# VGOD pro 150w



## Warrick (15/9/16)

I am really looking for a VGOD pro 150w.
Where can i find one?


----------



## Clouds4Days (15/9/16)

Havent seen anyone local selling them yet but mods will move your thread to who has stock so vendors can see and reply.


----------



## Rob Fisher (15/9/16)

Warrick said:


> I am really looking for a VGOD pro 150w.
> Where can i find one?



There are none in stock anywhere. @Sir Vape got a batch but they sold out overnight.

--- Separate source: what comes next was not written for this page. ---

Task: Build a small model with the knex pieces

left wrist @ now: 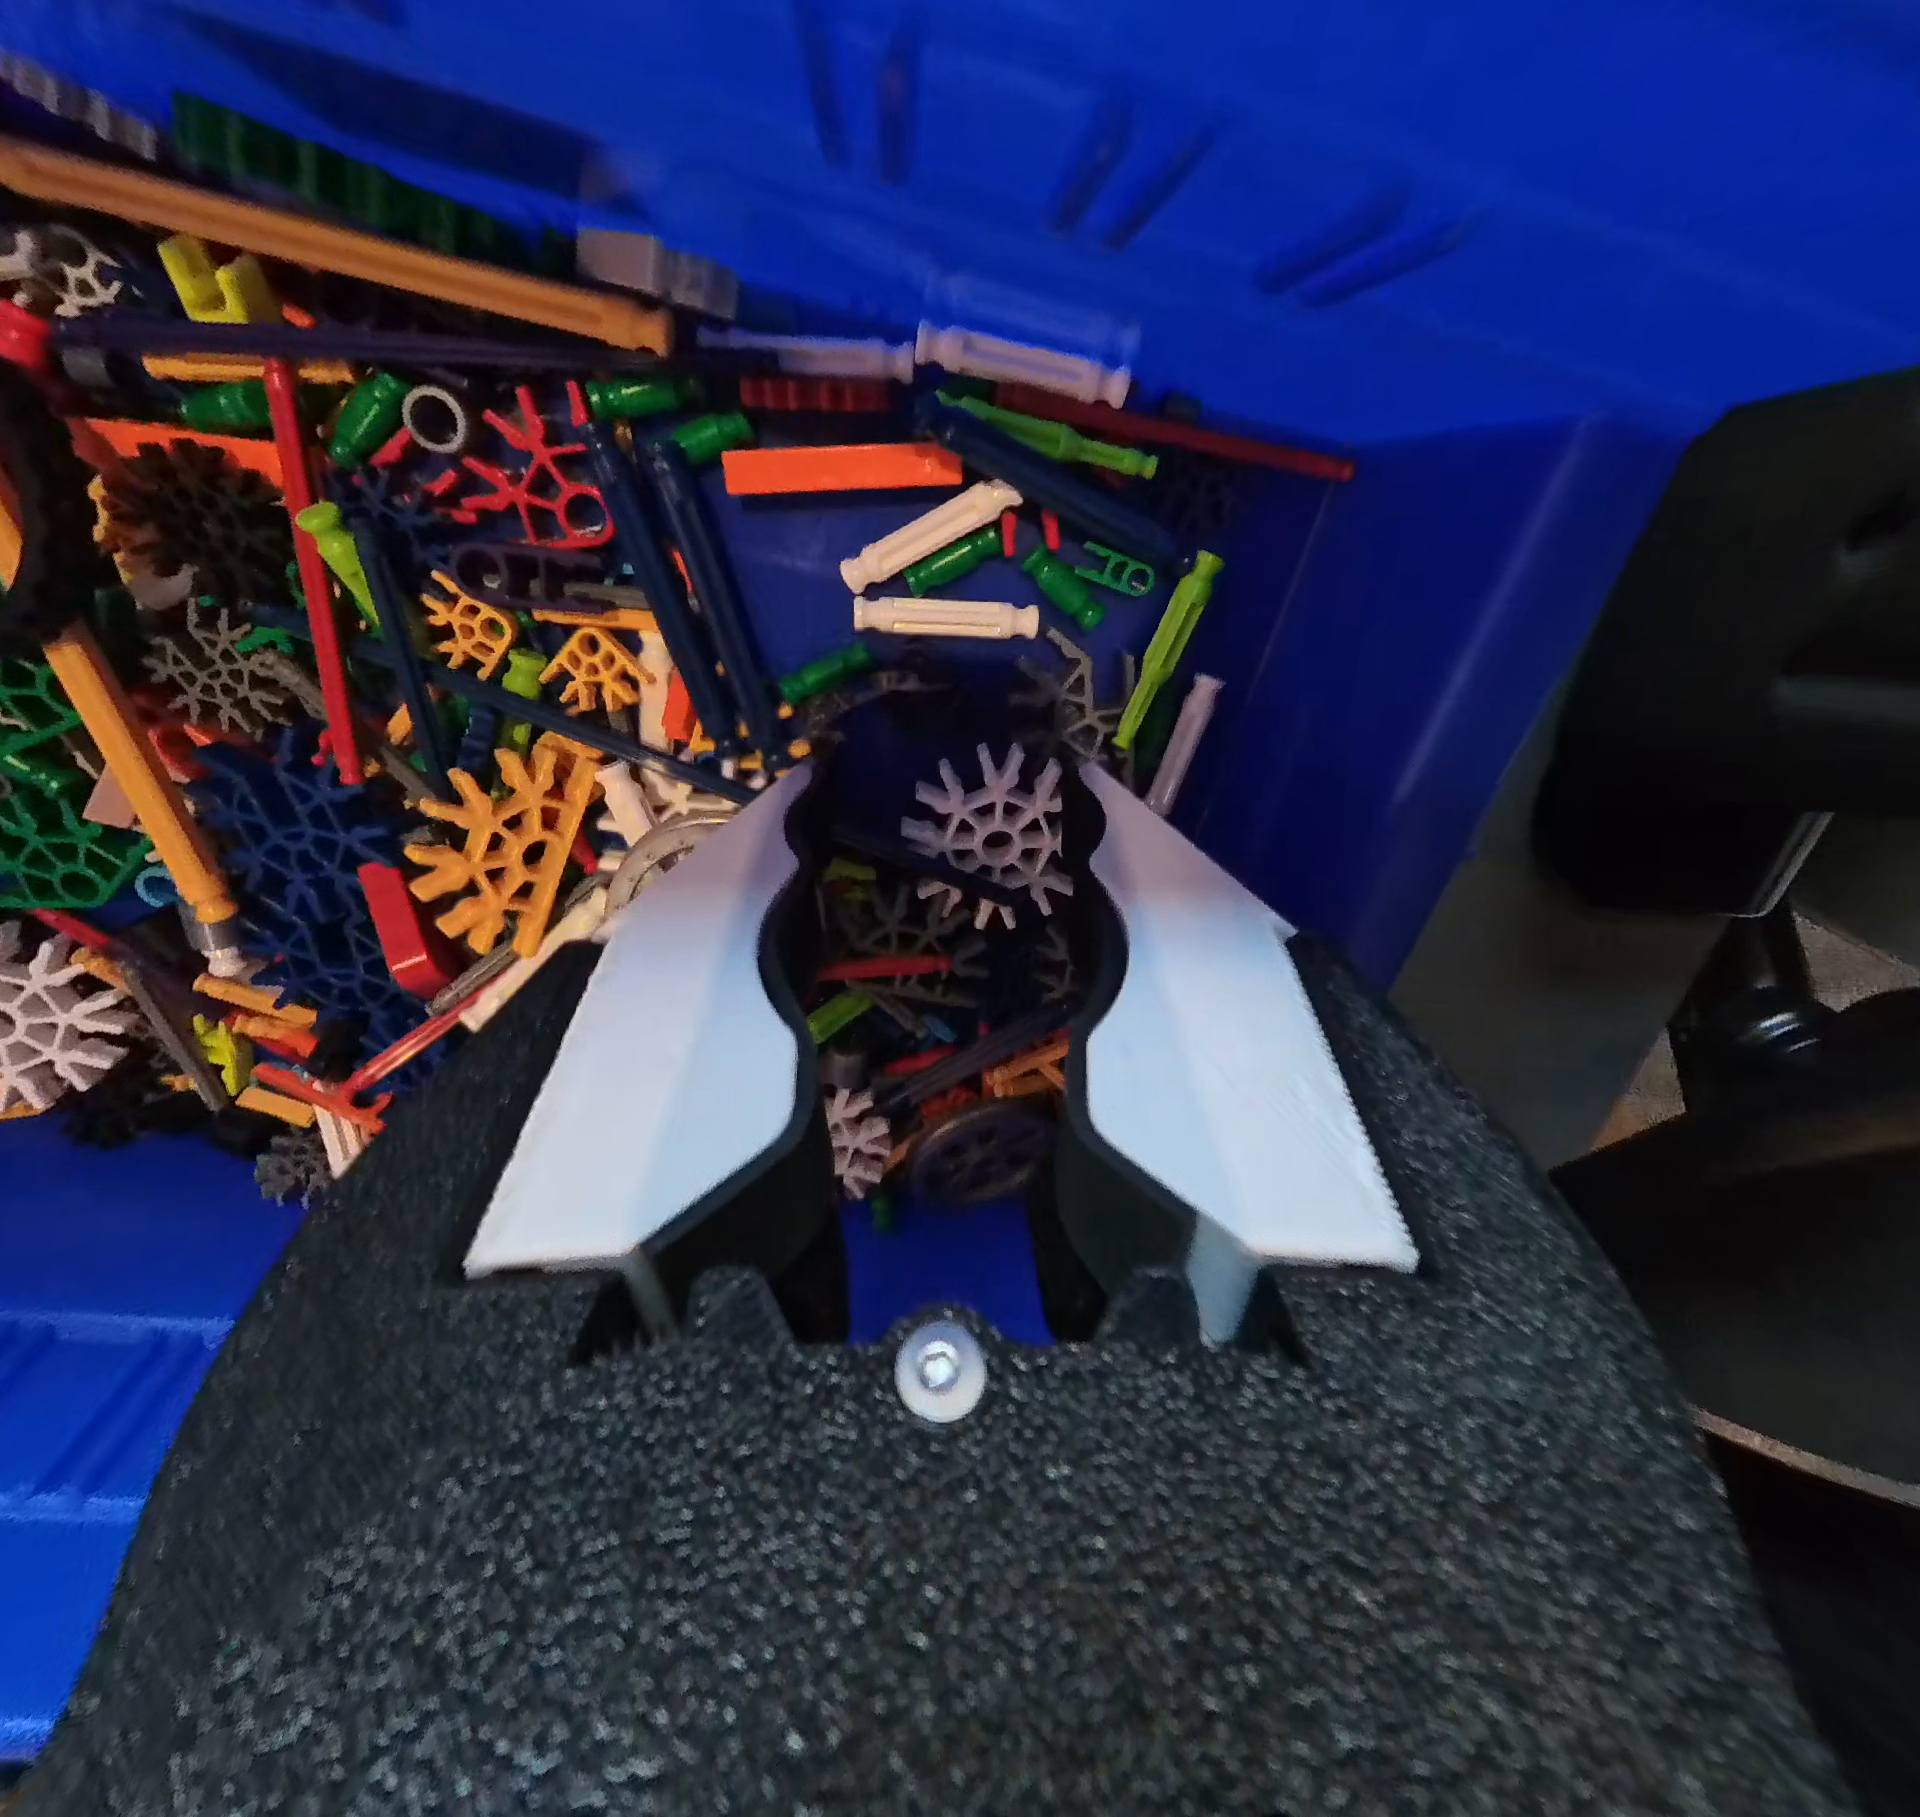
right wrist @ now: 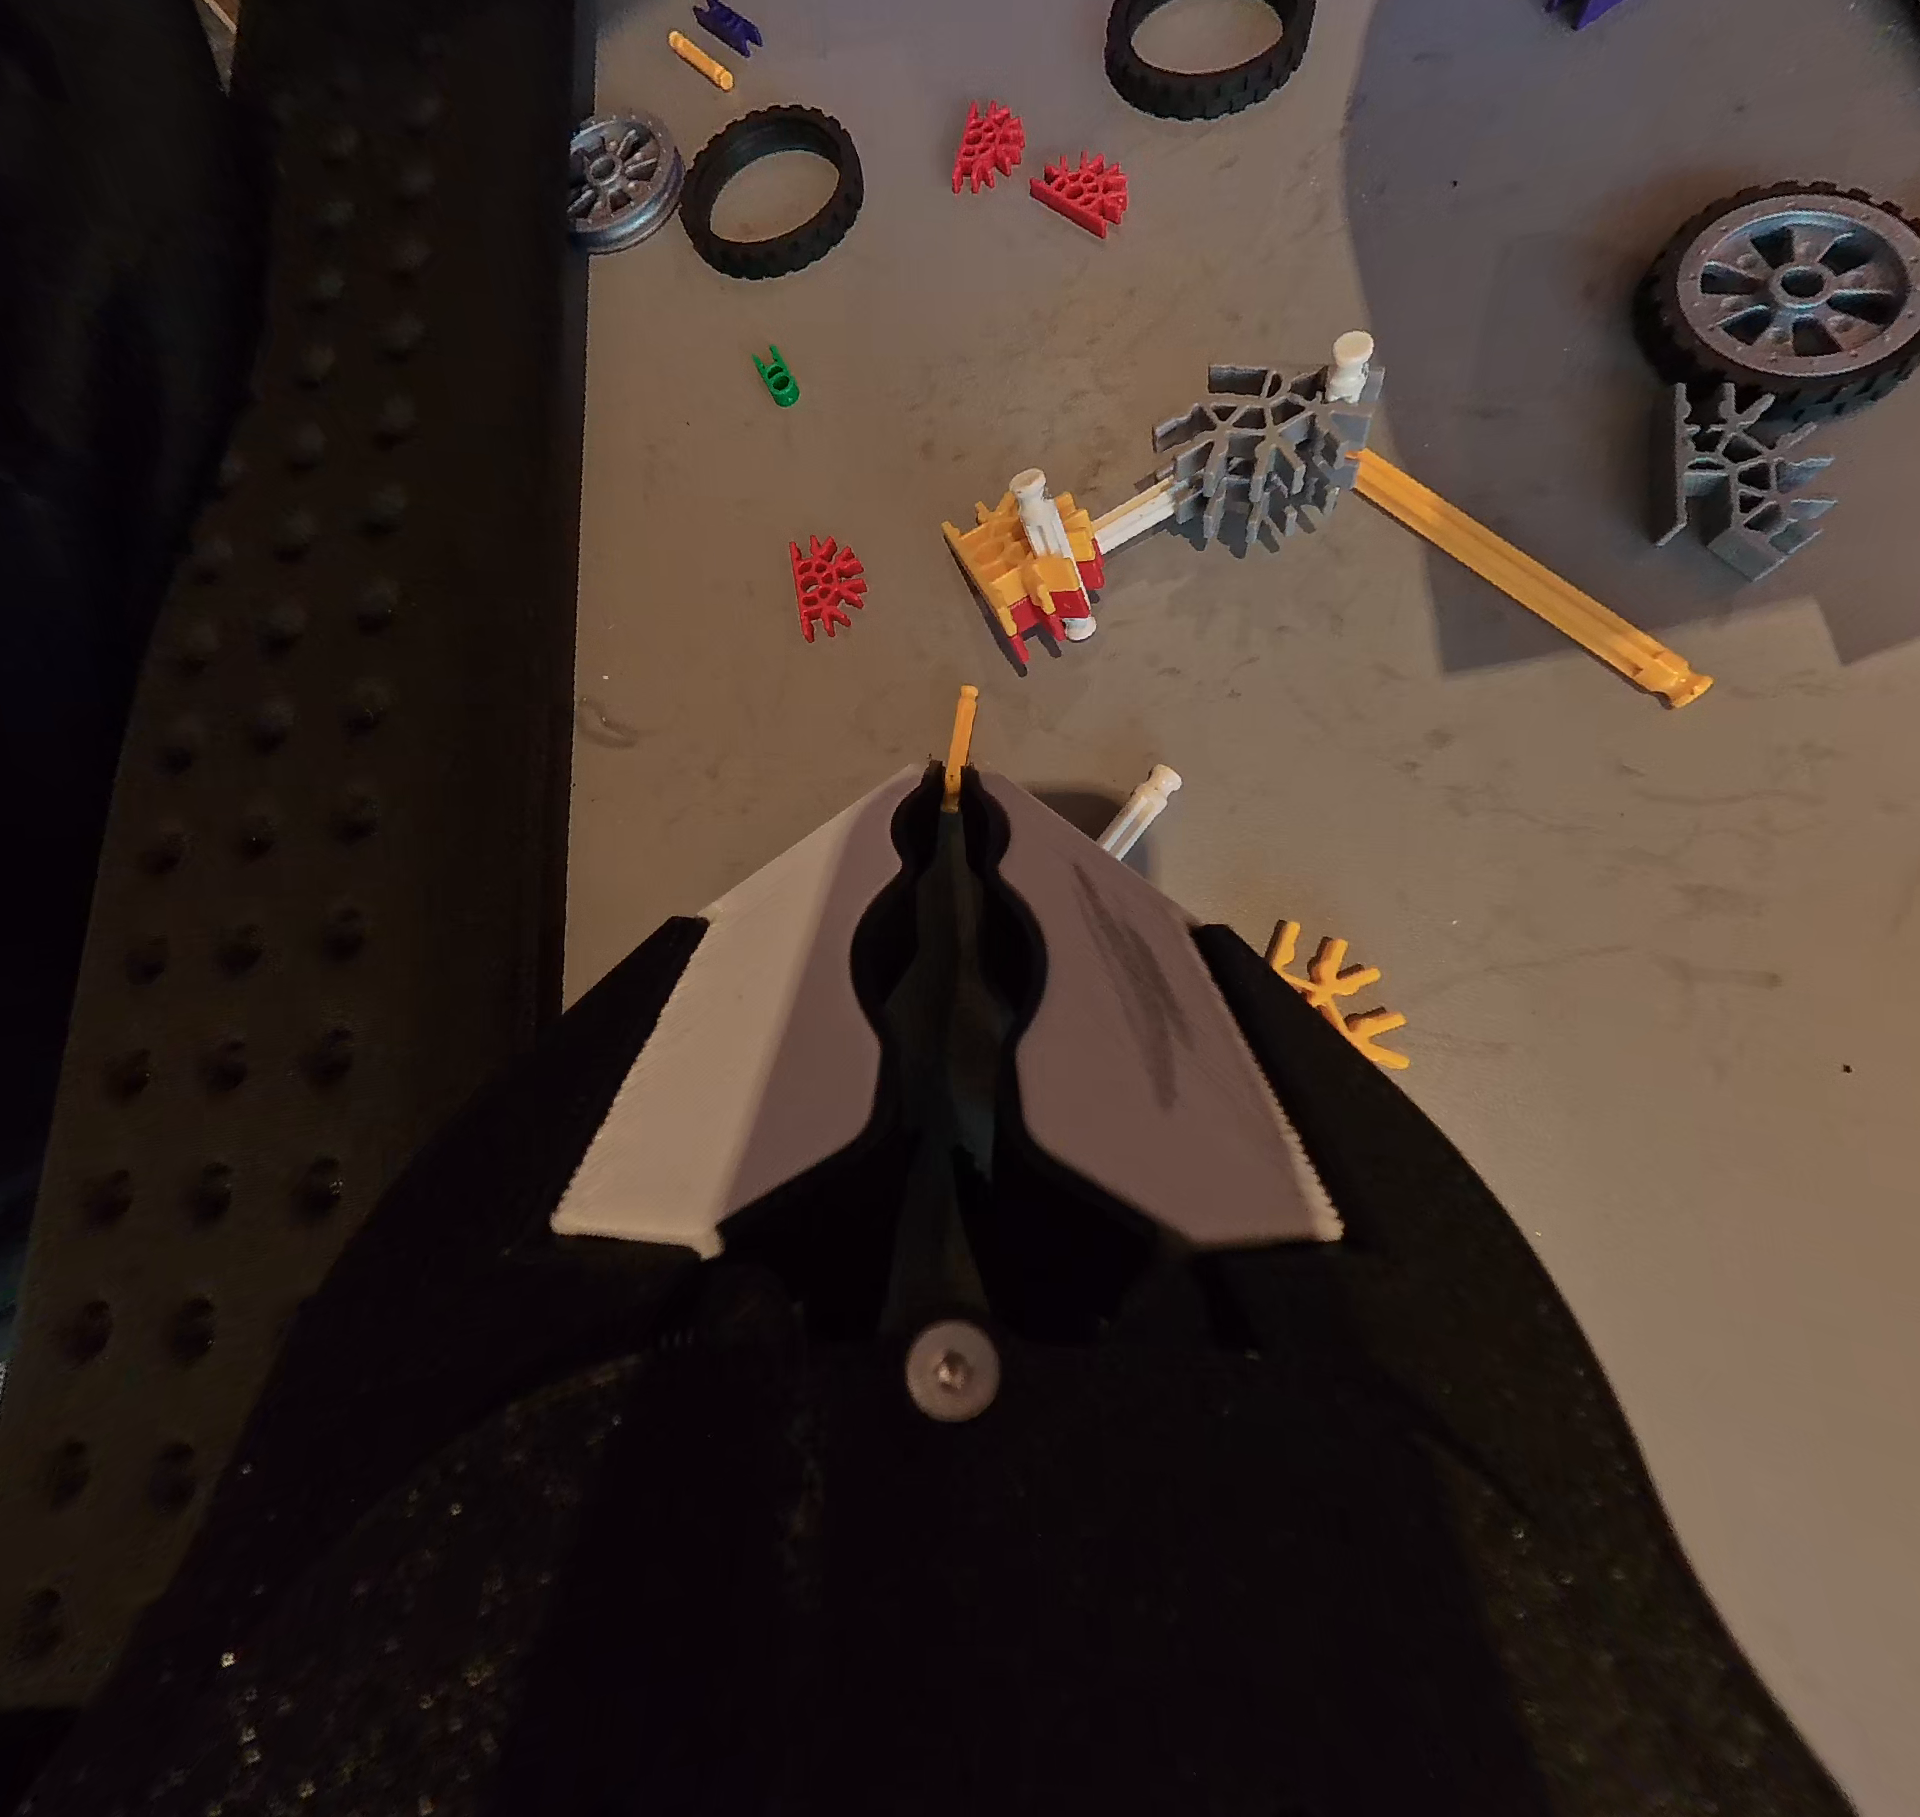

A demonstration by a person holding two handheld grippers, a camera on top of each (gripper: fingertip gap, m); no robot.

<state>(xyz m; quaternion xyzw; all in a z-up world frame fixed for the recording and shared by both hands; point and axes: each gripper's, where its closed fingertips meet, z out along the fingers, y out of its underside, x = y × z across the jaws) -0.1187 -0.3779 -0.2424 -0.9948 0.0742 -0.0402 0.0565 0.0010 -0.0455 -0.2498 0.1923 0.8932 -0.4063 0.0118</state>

I'm sure more will be coming in... and when they do I'll be snagging one of dem puppies!


----------



## Clouds4Days (15/9/16)

Any pic and info on these mods.
I could google but it will be nice to have it on this thread


----------



## BigGuy (15/9/16)



Reactions: Like 2


----------



## dastrix550 (6/10/16)

Clouds4Days said:


> Any pic and info on these mods.
> I could google but it will be nice to have it on this thread






Sent from my SM-G920F using Tapatalk


----------



## Kaizer (7/10/16)

http://noonclouds.co.za/index.php?route=product/product&path=73_74&product_id=302

Looks like there is 2 available.

Reactions: Like 1


----------



## Keyaam (7/10/16)

Pity they dont have the pro tank in black as well


Sent from my iPhone using Tapatalk


----------



## Sir Vape (7/10/16)

Our new VGOD stock has arrived in SA. Just waiting on courier. We have the Pro 150 Black / Silver , Pro Tank Rdta black and silver, mech mods and apparel in this shipment. Will be here later today or Monday


----------



## Rob Fisher (7/10/16)

Sir Vape said:


> Our new VGOD stock has arrived in SA. Just waiting on courier. We have the Pro 150 Black / Silver , Pro Tank Rdta black and silver, mech mods and apparel in this shipment. Will be here later today or Monday



I hope it's later today so I can get mine at the Juice Launch!


----------



## Crockett (10/10/16)

Hi @Sir Vape , looks like they are in stock now  Will you be sending the pre-orders out tomorrow (Tuesday)? Thanks.


----------